→ **WHAT IS EXPECTED**
Once you reach the line that holds "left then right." in the listing below, output it and every line after it through the line that holds "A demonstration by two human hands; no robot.", word for word.
++++++++++++++++++++
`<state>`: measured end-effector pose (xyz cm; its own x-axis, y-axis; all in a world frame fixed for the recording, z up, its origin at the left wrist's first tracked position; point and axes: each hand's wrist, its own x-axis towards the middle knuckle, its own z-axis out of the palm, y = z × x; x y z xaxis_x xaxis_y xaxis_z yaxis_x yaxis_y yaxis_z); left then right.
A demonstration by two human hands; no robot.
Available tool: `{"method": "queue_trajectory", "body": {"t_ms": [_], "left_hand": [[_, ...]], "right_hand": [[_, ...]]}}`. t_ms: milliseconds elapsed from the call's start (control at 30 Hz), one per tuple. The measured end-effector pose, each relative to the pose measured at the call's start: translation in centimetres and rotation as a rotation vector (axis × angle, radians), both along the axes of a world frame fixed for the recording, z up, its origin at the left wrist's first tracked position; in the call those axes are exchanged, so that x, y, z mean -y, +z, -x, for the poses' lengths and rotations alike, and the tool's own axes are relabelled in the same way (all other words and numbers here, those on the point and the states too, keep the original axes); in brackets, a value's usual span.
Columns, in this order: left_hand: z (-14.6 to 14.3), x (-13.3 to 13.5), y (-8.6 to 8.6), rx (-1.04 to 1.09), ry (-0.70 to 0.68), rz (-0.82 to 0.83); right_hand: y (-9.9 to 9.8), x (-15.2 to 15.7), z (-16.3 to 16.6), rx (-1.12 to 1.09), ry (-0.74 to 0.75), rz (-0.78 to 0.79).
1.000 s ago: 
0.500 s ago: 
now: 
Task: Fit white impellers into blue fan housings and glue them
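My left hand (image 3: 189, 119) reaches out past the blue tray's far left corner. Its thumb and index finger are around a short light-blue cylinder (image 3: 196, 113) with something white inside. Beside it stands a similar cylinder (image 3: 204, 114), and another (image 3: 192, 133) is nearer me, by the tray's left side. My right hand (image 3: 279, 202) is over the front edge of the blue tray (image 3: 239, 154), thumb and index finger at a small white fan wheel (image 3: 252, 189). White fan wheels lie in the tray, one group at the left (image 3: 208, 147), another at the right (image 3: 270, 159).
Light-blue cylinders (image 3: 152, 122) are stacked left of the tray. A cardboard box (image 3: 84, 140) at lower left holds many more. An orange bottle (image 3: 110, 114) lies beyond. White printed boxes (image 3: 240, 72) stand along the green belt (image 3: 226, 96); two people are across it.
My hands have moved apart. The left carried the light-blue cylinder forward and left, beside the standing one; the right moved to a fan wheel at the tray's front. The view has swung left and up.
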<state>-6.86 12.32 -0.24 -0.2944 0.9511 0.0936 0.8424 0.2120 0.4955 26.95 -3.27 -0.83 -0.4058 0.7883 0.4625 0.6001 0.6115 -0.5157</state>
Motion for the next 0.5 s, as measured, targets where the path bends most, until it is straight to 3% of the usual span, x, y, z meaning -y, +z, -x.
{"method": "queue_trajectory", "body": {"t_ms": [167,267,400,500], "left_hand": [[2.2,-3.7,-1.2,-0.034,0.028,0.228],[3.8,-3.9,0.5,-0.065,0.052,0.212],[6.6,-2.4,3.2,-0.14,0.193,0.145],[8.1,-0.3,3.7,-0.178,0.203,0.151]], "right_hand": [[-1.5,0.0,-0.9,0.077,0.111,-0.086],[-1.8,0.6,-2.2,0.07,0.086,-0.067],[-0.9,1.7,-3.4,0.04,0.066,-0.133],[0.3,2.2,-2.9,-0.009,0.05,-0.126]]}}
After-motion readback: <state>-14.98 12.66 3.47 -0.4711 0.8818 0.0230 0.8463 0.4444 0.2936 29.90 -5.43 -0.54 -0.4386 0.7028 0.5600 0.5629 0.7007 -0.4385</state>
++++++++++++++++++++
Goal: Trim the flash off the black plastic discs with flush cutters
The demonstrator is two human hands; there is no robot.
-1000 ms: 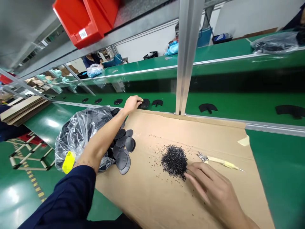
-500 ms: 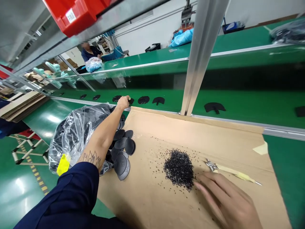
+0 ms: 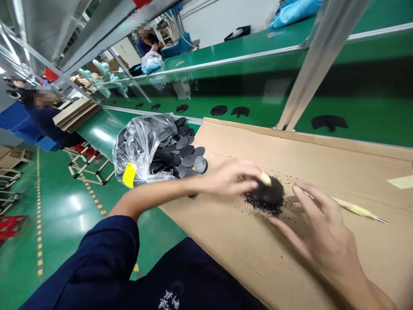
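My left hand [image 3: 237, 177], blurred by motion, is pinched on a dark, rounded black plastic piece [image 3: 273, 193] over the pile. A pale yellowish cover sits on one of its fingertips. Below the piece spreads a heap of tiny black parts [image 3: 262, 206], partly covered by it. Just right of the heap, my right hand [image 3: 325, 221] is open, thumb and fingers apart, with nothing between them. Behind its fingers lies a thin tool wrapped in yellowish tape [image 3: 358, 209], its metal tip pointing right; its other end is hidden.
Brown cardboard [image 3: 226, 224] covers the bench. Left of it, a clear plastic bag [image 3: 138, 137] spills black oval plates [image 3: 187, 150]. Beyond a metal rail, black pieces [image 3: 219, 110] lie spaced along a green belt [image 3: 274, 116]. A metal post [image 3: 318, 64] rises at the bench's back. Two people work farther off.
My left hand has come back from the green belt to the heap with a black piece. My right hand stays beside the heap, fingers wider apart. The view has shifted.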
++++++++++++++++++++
→ **OUTPUT FOR THIS TASK**
`<state>`: measured end-effector pose (xyz cm; its own x-axis, y-axis; all in a world frame fixed for the recording, z up, its origin at the left wrist's first tracked position; point and axes: each hand's wrist, its own x-axis towards the middle knuckle, its own z-axis out of the palm, y = z × x; x y z xaxis_x xaxis_y xaxis_z yaxis_x yaxis_y yaxis_z); left then right.
A demonstration by two human hands; no robot.

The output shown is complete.